Photographer: Martin Divisek/Bloomberg

Junk Rout Hands Fortescue Scope to Slash Its Debt Pile Even More

  • Cutting debt remains company's strategic focus, CFO says
  • Producer looking to take opportunities to lower liabilities

Fortescue Metals Group Ltd. has $1 billion available to reduce debt, and the slump in the junk market may provide opportunities.

The world’s fourth-biggest iron-ore producer says bond repurchases have helped it to slash costs and offset some of the pain created by a commodity price slump that’s seen the steelmaking material tumble more than 70 percent from its peak. And with this year’s rout in global credit markets weighing on the company’s notes, Chief Financial Officer Stephen Pearce says he wants to seize chances to do more.

“We are sitting at about $1 billion plus above our stated liquidity level, so we clearly have that sort of firepower on the balance sheet today,” Pearce said in a phone interview on Wednesday. “It’s a question of assessing the best opportunity, the best timing and the best method of how we either call it, tender it, or seek to buy it back.”

Junk Selloff

The collapse in energy and metals prices has combined with concerns about global growth to help push investors away from riskier assets such as equity and credit. The average yield premium over government debt on U.S. bonds issued by junk-rated miners widened to as much 1771 basis points this month, more than three times its 2014 low, according to a Bank of America Merrill Lynch index.

While the yield premium over Treasury rates on Fortescue’s March 2022 note, its largest outstanding bond, has narrowed to 1007 basis points as of 5 p.m. on Thursday in Sydney from as much as 1267 last month, it’s still wider than when it was issued. The secured notes priced at a gap of 851 basis points back in April and Fortescue has since retired $140 million of the $2.3 billion sold, according to data compiled by Bloomberg.

The company’s $319 million net profit for the six months through December, although down 4 percent from a year earlier, beat the median estimate of analysts surveyed by Bloomberg.

Buyback Opportunities

Pearce said the producer’s improved performance isn’t being reflected in the pricing of its debt, opening potential opportunities for repurchases.

In addition to its March 2022 bond, the miner has also bought back more than half of the notes originally issued on its April 2022 and November 2019 lines. In the second half of last year it repaid $1.1 billion of debt, trimming its net debt pile to $6.1 billion as of Dec. 31. Those early repayments generated annualized interest savings of about $88 million.

“There is a little bit of a disconnect between the cash we have and how we are traveling and the broader commodities sector," Pearce said. "We will look to take advantage of that while that disconnect continues.”

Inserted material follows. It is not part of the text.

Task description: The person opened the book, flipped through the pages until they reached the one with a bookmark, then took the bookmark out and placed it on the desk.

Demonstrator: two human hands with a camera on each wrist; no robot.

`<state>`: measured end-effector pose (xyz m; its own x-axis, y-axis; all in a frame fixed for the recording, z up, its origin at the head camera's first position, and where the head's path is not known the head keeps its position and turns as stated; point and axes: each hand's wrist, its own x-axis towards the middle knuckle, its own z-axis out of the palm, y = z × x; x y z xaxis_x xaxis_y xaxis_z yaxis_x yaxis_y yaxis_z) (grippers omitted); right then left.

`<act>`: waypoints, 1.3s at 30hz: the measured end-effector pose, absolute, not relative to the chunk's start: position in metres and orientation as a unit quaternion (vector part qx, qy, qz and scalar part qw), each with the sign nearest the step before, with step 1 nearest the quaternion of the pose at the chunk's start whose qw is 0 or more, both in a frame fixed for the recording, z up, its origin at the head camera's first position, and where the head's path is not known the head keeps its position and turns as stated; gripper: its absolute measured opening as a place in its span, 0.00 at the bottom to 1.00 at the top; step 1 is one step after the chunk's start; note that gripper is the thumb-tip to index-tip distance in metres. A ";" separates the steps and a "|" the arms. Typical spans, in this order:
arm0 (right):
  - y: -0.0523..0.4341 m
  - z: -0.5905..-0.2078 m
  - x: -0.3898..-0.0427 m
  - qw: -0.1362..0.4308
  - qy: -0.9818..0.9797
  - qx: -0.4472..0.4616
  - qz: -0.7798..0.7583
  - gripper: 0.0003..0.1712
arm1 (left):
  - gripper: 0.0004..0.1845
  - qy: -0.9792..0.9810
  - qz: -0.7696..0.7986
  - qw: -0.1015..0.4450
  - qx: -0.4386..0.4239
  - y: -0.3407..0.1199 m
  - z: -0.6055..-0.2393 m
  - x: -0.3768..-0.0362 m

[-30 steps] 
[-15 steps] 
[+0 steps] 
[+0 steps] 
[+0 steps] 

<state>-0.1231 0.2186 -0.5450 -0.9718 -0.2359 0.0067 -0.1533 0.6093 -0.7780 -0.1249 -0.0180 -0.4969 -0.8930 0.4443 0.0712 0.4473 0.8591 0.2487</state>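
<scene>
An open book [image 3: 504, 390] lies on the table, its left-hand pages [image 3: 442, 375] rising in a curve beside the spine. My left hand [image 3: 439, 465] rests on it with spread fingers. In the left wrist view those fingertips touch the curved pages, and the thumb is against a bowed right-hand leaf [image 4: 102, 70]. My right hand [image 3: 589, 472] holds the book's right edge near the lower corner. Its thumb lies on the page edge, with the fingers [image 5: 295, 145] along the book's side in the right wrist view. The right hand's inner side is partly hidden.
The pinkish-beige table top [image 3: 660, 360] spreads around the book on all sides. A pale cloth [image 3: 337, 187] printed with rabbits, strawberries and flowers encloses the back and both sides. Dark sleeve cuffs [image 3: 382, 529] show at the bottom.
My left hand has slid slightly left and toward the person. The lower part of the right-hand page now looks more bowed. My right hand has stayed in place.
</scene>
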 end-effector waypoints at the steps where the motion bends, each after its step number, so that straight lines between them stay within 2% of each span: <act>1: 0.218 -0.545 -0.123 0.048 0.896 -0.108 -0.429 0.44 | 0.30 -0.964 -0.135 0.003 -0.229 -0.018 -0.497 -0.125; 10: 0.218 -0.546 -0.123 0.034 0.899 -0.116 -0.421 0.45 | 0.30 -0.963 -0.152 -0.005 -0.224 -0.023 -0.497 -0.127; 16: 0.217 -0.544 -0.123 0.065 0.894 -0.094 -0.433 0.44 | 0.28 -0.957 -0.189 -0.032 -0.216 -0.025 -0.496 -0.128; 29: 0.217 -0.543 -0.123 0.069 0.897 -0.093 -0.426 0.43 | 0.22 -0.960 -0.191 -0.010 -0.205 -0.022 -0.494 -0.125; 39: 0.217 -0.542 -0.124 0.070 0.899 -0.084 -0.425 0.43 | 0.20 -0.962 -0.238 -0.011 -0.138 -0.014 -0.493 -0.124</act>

The iron ore producer is rated Ba2 by Moody’s Investors Service, two steps below investment grade, and it’s currently on review for downgrade. Standard & Poor’s, which has it at the equivalent BB ranking with a negative outlook said Wednesday that the miner’s cost-cutting efforts had improved its debt-to-earnings ratio.

The steelmaking material was at $51.64 a ton in China on Wednesday. While that’s above the low of $38.30 reached in December, it’s fallen 19 percent over the past 12 months and compares with its 2011 peak of $191.70.

“Given the volatility in commodity markets over the past year or two, our approach has been to earn the cash and then apply it to debt,” said Pearce. “You should expect to see that continue.”